**REQUIRED WORK:** Write out the listing below character for character, though without its pictures.

**DATA:**
►

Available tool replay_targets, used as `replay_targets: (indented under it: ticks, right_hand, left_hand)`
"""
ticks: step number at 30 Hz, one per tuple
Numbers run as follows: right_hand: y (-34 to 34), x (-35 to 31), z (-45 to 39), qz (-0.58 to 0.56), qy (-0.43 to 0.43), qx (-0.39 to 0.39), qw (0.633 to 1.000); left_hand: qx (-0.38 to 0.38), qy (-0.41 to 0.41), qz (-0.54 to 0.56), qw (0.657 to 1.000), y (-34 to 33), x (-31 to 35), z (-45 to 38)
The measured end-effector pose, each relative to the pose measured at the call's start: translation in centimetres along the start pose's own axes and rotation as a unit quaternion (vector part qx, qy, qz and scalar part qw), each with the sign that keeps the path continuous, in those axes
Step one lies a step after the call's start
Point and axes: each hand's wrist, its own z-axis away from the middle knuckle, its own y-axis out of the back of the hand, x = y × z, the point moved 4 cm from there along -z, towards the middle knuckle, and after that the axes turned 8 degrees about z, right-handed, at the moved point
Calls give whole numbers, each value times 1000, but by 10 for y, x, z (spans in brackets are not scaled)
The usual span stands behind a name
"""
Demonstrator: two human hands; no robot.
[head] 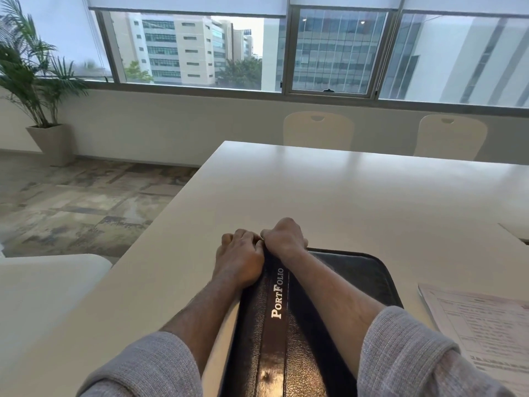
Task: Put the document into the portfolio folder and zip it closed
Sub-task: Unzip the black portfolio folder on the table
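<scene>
While curled together at the far end of the spine, left hand (240, 260) and right hand (284, 239) both gripping the top edge of the portfolio folder (274, 319), knuckles touching, fingertips hidden over the far side; whether pinching a zipper pull, impossible to tell. Standing on edge rather than lying flat, spine up with gold "PortFolio" lettering, black cover falling away toward 3 o'clock. Nothing visible inside; interior hidden, so contents unknown. At 4 o'clock from the hands, just beside the folder, printed document (481, 325) lying flat on the white table (357, 196), outside the folder. Judged an early stage: opening likely in hand, with inserting the sheet and zipping shut left to do.
</scene>
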Motion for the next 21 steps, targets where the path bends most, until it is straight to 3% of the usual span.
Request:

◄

**RESPONSE AREA:**
Available tool replay_targets, used as `replay_targets: (indented under it: ticks, right_hand, left_hand)`
"""
ticks: step number at 30 Hz, one per tuple
Numbers run as follows: right_hand: y (-34 to 34), x (-35 to 31), z (-45 to 39), qz (-0.58 to 0.56), qy (-0.43 to 0.43), qx (-0.39 to 0.39), qw (0.633 to 1.000); left_hand: qx (-0.38 to 0.38), qy (-0.41 to 0.41), qz (-0.54 to 0.56), qw (0.657 to 1.000), y (-34 to 33), x (-31 to 35), z (-45 to 38)
The measured end-effector pose, each relative to the pose measured at the call's start: translation in centimetres along the start pose's own axes and rotation as a unit quaternion (vector part qx, qy, qz and scalar part qw), each with the sign that keeps the path continuous, in those axes
Step one lies a step after the call's start
Point and axes: each hand's wrist, its own z-axis away from the middle knuckle, its own y-axis out of the back of the hand, x = y × z, the point moved 4 cm from there along -z, towards the middle knuckle, and after that the axes turned 8 degrees about z, right-handed, at the moved point
Calls give whole numbers, each value times 1000, but by 10 for y, x, z (spans in brackets are not scaled)
The usual span stands behind a name
"""
Demonstrator: two human hands; no robot.
[head] 
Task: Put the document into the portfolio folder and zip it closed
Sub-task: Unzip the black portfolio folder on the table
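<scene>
While curled together at the far end of the spine, left hand (240, 260) and right hand (284, 239) both gripping the top edge of the portfolio folder (274, 319), knuckles touching, fingertips hidden over the far side; whether pinching a zipper pull, impossible to tell. Standing on edge rather than lying flat, spine up with gold "PortFolio" lettering, black cover falling away toward 3 o'clock. Nothing visible inside; interior hidden, so contents unknown. At 4 o'clock from the hands, just beside the folder, printed document (481, 325) lying flat on the white table (357, 196), outside the folder. Judged an early stage: opening likely in hand, with inserting the sheet and zipping shut left to do.
</scene>
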Motion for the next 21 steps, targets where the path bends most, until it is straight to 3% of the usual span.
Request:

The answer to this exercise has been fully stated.